The South African government had to be taken to court in order to make it provide drug treatment for HIV positive women that would prevent them passing the virus on to their children.

Writing off the present generation of Africans amounts to genocide. It is a short sighted and entirely unrealistic perspective that cannot possibly halt the spread of AIDS and will leave Africa devastated.

Those infected with HIV are young people in the prime of their lives. Countries have a lost a whole swathe of their economically active adult population, while their deaths leave a generation of orphaned children. AIDS has already produced 11 million orphans in Africa.

If the population of Africa can be condemned to such a fate, it is unlikely that the inhabitants of any other continent would be looked on any more favourably. There has been no transformation in the attitude of political leaders and businessmen in the West that would suggest that a prevention programme would be any more successfully applied in India, China or Russia than it has been in Africa.

The problem is not a lack of resources, but a lack of the political will to put the resources that exist to work. The lives of millions of people worldwide are regarded as expendable because they are not viewed as essential to the profitability of big business.

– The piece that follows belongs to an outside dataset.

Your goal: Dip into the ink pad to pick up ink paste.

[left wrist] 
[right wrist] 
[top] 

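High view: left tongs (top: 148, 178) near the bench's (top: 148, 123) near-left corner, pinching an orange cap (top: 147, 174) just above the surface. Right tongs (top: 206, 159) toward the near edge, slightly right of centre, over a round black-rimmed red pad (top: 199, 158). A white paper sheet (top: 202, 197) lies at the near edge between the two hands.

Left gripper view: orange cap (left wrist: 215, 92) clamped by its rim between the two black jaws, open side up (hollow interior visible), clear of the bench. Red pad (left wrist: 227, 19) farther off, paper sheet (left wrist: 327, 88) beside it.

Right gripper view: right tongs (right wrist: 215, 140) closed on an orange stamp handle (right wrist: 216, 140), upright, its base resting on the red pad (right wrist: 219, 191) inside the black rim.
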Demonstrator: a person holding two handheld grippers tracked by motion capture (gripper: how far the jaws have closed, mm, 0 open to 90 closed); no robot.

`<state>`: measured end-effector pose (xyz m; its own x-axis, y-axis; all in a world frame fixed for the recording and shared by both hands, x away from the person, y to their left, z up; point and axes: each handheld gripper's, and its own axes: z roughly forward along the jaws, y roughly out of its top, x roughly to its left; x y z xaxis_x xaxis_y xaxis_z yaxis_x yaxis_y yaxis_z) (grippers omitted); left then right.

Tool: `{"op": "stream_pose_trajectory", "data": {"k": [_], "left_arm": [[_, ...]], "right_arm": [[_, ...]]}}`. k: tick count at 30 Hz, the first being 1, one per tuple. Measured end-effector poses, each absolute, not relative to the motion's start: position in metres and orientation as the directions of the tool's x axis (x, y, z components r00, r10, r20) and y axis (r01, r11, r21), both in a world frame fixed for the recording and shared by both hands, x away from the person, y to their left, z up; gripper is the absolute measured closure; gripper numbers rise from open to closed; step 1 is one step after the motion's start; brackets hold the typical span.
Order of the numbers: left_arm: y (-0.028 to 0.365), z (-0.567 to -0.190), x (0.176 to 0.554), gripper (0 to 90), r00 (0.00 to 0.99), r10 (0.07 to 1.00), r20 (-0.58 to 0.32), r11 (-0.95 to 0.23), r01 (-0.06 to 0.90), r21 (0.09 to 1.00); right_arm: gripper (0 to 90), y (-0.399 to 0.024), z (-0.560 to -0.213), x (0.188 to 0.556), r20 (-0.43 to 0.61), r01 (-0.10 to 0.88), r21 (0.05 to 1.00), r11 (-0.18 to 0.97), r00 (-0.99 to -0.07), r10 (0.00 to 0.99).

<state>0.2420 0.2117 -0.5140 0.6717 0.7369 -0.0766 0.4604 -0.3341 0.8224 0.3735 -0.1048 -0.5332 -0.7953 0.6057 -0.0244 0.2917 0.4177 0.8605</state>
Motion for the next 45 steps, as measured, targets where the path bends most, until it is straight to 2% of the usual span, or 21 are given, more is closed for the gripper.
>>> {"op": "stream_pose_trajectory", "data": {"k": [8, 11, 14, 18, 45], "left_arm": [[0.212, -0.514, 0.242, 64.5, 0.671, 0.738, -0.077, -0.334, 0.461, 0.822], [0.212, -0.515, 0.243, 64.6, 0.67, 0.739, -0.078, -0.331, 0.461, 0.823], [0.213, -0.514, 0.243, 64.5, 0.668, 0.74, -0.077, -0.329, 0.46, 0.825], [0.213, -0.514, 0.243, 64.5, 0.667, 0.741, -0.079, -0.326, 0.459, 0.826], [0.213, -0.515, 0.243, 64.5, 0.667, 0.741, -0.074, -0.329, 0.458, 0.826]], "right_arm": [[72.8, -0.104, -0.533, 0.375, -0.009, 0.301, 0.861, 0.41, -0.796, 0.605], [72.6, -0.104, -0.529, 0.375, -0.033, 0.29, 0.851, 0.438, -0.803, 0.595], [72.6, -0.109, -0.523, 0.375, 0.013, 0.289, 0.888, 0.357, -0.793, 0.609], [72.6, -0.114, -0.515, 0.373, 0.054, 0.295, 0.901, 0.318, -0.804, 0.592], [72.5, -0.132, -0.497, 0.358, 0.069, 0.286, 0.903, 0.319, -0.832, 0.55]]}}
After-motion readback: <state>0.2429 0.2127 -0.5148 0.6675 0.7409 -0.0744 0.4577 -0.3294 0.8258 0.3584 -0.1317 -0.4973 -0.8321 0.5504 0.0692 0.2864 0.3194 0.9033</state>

In the long run this a suicidal perspective. AIDS cannot be contained in the impoverished countries, where it is currently having its biggest impact. There is a high degree of complacency in the West because prevention programmes seem to have confined the disease to the so-called high-risk groups. In the face of the explosive increase in the disease now being seen worldwide, this can only be a temporary phenomenon.

The destruction of health care provision and the public health measures in the industrialised countries can only help the spread of the disease among the most disadvantaged sections of the population.

It is an indictment of the capitalist system that AIDS should have spread in the way that it has, at a time when society’s technological capacity has never been greater. Millions in Africa and increasing numbers on other continents are being sacrificed in the interests of the profits of the transnational companies that control medical technology.